Anchors in markdown

See also this related thread: Turning empty link definitions into anchors

No, please do not merge this topic with http://talk.commonmark.org/t/consistent-attribute-syntax

This are completely different things.

Additional attributes are presentation-level bells and whistles - classes for different styling, image sizes, custom attributes… This can be additional extensions to spec - no problem.

But anchors (this topic) should be part of spec core. Part of links. Why spec allow me to make link to other page/doc, but doesn’t allow to link to other place in same doc?

2 Likes

I’m very sad to see this thread hasn’t moved in 2 years. I feel this is an absolute essential core element of markdown that should supersede all other consideration right now. Markdown simply cannot be used in any serious document format without the ability to set and reference anchors for use table of contents, chapter indexes, bibliographic and footnote references… you name it. Every single document format ever created, from richtext to word, hlp to chm, from epub to mobi, and 99 other ebook and document formats, all have an anchor naming and linking system in place.

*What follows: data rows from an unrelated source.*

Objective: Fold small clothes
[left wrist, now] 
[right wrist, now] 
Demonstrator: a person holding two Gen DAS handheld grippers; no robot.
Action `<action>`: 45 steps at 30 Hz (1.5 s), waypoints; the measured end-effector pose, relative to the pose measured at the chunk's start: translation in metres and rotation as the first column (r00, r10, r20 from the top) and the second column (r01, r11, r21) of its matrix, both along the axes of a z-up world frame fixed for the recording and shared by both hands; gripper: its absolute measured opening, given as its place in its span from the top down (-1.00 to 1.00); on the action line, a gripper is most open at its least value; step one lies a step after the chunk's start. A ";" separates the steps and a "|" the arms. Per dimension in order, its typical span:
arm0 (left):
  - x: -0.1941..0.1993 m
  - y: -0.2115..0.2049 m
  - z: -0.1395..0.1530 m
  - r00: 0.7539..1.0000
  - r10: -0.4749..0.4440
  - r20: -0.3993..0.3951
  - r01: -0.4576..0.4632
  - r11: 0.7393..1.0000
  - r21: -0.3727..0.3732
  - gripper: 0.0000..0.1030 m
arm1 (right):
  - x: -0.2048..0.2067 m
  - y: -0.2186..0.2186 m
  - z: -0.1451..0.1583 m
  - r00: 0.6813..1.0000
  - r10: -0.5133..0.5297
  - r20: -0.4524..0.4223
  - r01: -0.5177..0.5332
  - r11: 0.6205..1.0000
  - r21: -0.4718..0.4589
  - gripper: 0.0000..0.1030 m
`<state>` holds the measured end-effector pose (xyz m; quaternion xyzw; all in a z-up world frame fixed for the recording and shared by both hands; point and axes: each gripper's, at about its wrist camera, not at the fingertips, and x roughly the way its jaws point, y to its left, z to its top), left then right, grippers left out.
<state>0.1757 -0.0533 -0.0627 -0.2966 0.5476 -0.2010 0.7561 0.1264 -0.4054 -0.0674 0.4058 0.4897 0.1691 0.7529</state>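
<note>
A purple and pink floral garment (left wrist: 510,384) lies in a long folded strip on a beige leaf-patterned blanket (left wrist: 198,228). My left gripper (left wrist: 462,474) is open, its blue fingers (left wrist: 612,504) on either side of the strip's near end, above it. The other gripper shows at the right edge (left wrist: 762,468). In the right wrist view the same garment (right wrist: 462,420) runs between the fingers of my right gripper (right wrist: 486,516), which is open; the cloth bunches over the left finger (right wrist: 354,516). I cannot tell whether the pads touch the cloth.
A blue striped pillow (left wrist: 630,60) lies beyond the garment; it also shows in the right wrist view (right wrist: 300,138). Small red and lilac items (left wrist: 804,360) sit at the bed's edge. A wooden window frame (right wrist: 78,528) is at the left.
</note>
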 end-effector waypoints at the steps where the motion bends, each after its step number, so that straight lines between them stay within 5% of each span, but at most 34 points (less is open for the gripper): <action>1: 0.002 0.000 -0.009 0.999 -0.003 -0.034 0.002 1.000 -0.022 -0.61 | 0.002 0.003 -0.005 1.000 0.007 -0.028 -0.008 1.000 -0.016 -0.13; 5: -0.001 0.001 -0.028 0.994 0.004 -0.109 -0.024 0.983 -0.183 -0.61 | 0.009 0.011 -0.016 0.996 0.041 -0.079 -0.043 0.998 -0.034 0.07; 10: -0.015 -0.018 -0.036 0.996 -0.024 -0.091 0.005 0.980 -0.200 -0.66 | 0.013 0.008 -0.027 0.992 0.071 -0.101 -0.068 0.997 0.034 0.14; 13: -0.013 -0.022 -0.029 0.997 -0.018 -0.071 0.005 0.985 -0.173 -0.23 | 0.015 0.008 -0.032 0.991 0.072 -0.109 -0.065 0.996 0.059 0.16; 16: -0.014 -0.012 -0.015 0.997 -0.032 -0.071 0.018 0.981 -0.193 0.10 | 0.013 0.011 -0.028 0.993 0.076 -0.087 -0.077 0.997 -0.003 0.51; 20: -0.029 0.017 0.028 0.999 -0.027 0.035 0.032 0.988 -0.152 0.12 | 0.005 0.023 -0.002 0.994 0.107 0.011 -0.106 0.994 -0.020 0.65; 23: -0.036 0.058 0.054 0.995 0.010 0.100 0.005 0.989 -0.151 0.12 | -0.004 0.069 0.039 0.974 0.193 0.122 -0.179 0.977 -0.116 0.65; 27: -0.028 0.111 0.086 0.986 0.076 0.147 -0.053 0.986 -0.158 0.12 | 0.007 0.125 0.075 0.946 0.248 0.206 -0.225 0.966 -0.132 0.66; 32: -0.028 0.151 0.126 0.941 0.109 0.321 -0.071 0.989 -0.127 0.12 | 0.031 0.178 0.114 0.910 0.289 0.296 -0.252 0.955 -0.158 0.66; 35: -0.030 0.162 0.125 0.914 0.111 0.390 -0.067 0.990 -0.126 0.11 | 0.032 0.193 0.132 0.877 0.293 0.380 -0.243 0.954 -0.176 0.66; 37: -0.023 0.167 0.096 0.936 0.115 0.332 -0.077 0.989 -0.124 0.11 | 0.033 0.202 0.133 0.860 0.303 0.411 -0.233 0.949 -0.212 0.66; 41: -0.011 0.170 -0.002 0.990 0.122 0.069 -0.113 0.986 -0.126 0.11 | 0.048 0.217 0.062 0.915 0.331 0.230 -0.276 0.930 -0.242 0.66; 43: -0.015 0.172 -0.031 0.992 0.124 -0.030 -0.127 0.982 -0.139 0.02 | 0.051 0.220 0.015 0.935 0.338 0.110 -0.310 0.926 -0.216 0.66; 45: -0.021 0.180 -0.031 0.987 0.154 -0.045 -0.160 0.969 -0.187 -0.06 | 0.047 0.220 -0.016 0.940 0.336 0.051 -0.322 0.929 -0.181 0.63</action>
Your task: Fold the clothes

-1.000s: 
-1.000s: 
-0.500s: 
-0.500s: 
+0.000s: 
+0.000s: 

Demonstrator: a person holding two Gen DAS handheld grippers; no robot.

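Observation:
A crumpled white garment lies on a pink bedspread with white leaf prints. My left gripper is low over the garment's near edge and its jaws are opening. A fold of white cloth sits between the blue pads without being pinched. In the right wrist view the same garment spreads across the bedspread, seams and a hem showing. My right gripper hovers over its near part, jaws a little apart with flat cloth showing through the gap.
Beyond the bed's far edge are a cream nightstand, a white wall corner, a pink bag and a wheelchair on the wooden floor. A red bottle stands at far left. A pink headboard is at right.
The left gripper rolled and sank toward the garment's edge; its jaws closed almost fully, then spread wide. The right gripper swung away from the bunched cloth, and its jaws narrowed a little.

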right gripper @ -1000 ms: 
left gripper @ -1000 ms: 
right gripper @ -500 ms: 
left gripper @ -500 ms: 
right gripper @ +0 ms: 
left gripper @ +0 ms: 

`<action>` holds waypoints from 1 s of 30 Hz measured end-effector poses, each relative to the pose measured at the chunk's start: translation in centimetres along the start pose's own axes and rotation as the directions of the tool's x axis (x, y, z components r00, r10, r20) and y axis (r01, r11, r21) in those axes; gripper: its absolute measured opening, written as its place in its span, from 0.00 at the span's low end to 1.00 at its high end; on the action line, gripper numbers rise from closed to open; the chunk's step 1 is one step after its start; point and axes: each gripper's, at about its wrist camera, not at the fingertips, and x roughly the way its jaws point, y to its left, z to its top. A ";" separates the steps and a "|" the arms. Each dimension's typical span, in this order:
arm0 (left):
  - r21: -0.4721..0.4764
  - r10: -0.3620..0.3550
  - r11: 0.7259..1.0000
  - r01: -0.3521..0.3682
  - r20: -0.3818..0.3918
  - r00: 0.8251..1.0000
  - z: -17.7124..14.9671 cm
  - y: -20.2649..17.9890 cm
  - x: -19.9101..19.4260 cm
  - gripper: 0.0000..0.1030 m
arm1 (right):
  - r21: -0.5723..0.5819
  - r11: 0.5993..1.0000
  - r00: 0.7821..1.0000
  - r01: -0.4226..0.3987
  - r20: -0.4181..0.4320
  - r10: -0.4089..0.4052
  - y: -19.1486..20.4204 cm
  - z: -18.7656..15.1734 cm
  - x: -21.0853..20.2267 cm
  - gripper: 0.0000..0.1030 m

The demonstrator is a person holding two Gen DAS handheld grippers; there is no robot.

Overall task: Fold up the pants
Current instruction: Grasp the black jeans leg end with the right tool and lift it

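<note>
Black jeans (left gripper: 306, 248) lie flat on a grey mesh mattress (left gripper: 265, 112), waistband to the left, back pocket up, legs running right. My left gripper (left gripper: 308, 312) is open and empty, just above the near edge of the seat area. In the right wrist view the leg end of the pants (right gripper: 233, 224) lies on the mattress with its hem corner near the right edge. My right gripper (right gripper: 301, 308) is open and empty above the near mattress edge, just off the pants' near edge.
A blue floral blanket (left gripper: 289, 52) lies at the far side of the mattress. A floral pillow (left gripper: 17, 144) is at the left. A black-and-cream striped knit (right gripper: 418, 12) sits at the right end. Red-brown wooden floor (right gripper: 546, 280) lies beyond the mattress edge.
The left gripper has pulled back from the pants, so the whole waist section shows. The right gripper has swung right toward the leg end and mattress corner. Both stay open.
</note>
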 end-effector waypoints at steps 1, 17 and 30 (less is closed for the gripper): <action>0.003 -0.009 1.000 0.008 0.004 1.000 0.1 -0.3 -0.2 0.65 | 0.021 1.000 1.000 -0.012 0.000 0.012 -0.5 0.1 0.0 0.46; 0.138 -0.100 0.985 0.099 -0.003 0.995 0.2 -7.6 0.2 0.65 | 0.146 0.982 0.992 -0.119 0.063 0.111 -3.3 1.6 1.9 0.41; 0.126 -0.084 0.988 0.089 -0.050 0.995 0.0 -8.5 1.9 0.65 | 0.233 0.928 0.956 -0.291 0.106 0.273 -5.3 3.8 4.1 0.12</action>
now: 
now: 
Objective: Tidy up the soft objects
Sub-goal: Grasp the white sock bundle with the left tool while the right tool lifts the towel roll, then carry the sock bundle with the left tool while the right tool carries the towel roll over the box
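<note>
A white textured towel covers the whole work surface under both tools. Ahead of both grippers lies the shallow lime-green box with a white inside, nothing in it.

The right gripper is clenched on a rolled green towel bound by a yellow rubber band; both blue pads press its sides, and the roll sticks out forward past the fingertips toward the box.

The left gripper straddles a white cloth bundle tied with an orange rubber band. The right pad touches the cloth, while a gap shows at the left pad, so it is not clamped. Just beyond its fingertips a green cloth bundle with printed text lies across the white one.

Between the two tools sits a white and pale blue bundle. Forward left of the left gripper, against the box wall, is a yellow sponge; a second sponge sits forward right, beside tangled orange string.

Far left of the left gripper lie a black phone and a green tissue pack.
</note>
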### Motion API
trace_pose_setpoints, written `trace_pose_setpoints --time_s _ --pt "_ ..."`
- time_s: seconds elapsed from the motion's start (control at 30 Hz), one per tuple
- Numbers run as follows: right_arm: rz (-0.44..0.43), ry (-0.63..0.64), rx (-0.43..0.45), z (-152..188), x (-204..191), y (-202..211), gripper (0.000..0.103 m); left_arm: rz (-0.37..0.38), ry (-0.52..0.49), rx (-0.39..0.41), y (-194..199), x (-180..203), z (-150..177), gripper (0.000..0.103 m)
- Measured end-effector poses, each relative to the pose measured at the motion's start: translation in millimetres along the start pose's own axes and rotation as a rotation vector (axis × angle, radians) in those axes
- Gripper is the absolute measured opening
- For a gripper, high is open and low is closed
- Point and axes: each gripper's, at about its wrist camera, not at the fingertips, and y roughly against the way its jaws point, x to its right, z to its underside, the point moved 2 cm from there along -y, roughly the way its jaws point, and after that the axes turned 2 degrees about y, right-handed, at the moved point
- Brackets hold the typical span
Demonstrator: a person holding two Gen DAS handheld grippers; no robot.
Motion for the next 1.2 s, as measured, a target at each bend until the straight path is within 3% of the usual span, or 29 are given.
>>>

Markdown is the absolute singular contender yet to enter the arena.

Anchors for headers have been discussed quite extensively in the Automatically generated IDs for headers topic.

Thanks for the link! Btw, I’m not sure that headers are the only place for anchors.

1 Like

tldr; There is absolute consensus that manual header id assignment is an important feature for CommonMark and its absence is a weakness of the spec. There is general consensus that the syntax that best fits this use case is a {#anchor-id} following the definition of the header. All the contentious issues that have held it up do not actually apply to manual header id generation. How can this move forward?

Consensus syntax:

# Header example {#Anchor-id}

To create

<h1 id="Anchor-id"> Header example </h1>  

Estimates of consensus:

This thread

Of 16 posts on this thread 11 speak positively of this syntax or the importance of a solution. 4 of the remaining do not address the merits of the syntax or the solution. 1 states that the problem is likely to have no perfect solution.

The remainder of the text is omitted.